Your mom and dad paid more attention to one another than to you. You didn’t think about that at all. But looking back, you are glad you weren’t the center of the family universe. You were a satellite, orbiting around their solid presence.
They bought you very little, so you appreciated everything you had. And you took care of it. When your bike broke, you figured out how to fix it. Or your dad fixed it. In either case, you understood you weren’t getting a new one, not any time soon. You loved your mom and dad, but you left home as early as possible because you were absolutely certain you could make a better life for yourself than they were willing to make for you.
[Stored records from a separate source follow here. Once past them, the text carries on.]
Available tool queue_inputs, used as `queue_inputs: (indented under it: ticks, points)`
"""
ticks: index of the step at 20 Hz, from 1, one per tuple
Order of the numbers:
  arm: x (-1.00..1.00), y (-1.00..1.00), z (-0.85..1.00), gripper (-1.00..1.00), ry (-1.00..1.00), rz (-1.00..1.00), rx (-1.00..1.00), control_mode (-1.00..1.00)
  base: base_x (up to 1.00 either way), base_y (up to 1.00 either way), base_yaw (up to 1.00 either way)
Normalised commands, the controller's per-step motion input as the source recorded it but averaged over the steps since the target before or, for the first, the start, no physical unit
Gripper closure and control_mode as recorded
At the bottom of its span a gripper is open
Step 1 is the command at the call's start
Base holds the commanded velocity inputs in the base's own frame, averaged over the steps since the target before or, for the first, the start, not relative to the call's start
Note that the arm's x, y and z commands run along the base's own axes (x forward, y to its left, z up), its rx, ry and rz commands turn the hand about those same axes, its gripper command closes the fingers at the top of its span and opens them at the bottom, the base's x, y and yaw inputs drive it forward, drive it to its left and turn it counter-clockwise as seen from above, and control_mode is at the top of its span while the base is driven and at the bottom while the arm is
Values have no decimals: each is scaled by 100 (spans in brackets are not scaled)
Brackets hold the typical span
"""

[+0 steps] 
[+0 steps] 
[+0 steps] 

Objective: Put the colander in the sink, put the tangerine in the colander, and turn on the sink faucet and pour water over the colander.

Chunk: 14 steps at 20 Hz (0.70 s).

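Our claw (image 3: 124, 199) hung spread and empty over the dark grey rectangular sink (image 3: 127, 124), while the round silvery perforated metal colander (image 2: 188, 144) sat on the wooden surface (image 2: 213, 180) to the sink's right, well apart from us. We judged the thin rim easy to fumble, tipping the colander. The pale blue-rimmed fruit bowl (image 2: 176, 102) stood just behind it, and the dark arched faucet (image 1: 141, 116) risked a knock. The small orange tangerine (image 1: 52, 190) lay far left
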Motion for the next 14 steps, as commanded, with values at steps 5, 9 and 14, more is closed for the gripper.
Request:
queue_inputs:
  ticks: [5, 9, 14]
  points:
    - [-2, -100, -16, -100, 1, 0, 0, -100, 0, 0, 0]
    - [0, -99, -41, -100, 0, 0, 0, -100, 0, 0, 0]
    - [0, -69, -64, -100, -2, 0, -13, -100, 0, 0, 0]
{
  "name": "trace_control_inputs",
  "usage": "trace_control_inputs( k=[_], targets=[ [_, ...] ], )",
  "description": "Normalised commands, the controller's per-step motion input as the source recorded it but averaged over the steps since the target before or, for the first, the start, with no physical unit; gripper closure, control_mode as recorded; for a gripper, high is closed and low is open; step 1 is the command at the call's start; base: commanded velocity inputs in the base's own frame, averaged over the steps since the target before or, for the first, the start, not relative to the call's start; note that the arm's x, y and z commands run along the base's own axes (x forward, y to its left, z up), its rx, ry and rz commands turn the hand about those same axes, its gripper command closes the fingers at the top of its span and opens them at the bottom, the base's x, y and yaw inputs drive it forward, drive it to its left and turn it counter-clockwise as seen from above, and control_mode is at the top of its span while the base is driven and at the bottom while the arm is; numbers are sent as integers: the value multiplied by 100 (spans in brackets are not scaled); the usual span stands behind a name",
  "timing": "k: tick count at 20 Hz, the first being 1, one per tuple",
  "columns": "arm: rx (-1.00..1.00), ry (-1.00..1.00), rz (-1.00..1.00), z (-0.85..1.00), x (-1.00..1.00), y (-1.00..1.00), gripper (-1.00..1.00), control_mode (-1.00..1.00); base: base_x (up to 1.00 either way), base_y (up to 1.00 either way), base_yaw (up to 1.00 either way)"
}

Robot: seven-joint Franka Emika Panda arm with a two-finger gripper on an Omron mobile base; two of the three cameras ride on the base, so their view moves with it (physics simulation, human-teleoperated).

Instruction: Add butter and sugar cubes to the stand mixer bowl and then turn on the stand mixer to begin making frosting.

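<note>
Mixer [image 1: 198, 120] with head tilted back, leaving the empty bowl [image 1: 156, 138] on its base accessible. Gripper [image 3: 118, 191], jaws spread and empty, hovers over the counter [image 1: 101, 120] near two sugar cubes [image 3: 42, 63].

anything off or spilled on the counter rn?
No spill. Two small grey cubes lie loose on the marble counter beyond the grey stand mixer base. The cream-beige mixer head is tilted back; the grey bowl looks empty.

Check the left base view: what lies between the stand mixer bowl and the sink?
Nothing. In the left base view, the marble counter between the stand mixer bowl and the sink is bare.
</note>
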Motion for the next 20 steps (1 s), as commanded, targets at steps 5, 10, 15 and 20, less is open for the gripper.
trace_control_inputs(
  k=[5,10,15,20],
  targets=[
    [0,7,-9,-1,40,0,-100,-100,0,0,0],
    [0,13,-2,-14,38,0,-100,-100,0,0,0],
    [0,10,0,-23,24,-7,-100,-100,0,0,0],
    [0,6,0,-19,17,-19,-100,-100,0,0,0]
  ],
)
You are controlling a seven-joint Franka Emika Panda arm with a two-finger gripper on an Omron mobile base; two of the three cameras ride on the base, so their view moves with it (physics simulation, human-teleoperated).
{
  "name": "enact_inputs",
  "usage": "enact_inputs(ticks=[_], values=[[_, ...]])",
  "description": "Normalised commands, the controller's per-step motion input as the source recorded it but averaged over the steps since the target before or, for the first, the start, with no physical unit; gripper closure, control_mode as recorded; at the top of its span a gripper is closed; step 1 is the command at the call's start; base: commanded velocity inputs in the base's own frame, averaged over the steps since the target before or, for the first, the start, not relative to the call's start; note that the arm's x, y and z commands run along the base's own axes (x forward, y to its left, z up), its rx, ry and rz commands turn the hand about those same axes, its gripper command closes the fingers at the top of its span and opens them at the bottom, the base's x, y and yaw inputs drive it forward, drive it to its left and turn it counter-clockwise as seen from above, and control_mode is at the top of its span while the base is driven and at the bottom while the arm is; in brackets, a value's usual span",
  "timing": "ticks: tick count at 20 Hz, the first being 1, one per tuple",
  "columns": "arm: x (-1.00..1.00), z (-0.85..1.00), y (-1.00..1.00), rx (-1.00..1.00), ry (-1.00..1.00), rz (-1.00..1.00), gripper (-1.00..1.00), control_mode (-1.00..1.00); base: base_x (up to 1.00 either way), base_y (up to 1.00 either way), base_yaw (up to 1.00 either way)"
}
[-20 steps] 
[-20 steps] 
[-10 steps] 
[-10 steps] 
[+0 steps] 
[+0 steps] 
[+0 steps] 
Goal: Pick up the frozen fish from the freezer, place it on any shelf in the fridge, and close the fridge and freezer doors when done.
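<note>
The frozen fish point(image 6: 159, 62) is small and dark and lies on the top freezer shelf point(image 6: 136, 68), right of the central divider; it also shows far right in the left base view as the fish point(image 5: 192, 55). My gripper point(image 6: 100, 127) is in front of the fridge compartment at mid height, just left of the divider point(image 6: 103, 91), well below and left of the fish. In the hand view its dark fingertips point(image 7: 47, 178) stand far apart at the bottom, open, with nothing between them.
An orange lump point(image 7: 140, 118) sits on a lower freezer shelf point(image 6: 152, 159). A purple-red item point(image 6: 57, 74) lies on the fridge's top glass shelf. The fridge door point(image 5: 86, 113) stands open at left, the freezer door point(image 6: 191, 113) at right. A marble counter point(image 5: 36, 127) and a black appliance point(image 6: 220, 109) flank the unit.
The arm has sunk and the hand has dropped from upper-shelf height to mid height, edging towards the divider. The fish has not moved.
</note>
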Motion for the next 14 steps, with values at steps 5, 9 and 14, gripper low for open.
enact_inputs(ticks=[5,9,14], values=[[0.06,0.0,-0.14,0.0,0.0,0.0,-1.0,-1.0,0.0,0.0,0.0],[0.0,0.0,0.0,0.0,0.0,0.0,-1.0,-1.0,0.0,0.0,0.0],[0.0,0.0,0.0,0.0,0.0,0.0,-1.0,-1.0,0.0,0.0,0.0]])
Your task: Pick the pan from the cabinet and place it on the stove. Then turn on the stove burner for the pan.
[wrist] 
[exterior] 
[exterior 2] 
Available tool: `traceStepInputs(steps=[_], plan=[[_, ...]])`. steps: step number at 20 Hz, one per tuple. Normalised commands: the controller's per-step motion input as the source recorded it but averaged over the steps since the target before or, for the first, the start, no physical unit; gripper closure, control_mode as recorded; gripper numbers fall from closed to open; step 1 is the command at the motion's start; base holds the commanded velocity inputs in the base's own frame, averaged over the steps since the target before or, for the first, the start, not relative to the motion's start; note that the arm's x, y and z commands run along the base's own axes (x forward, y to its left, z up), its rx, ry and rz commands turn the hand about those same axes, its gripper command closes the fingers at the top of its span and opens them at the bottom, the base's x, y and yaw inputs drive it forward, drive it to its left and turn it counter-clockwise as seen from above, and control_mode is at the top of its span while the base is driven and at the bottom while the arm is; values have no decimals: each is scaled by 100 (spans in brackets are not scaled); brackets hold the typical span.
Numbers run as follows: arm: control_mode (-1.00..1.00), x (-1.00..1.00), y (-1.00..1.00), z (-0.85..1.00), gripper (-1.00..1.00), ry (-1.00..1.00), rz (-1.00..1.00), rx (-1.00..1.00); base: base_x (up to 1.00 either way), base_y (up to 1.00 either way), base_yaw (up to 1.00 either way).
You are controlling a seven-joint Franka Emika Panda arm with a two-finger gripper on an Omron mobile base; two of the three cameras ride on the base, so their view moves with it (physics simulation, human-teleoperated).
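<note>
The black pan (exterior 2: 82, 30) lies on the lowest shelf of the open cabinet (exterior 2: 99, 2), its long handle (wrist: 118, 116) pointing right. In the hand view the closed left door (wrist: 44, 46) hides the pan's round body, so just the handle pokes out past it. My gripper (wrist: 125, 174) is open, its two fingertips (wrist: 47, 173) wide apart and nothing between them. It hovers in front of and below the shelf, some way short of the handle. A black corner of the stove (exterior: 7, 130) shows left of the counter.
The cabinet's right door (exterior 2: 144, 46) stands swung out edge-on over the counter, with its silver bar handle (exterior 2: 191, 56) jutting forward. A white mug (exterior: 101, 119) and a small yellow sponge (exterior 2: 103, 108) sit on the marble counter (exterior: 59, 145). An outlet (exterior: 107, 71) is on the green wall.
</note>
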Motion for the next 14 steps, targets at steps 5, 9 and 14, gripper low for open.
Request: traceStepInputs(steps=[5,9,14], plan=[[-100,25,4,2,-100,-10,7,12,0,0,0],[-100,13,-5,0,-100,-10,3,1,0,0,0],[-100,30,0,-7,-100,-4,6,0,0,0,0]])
Back then, elementary school classes often held more than 40 children, most of whom came to first grade not knowing their ABCs. Your mother didn’t give you much, if any, help with your homework. Yet at the end of first grade, and every subsequent grade in fact, those kids were outperforming today’s kids in every subject.
Today’s parents treat their children as if they are the most important people in the family. When they talk to them, they get down to their level, like they’re petitioning the king, and they whine, as in, “Do you think you can stop what you’re doing for a minute and help Mommy carry in the groceries?” Parents ask children to do things, and children take the requests under consideration.
So today’s kids leave home later, and many of them come back because they never learned certain fundamentals, as in don’t spend more than you earn.
Sometimes people accuse me of what’s called “Golden Age” thinking. I only say what is statistically verifiable: The 1950s were a better time for kids. According to mental health statistics, we were happier than today’s kids and research also finds that kids from homes where their parents’ marriages are strong do better in school.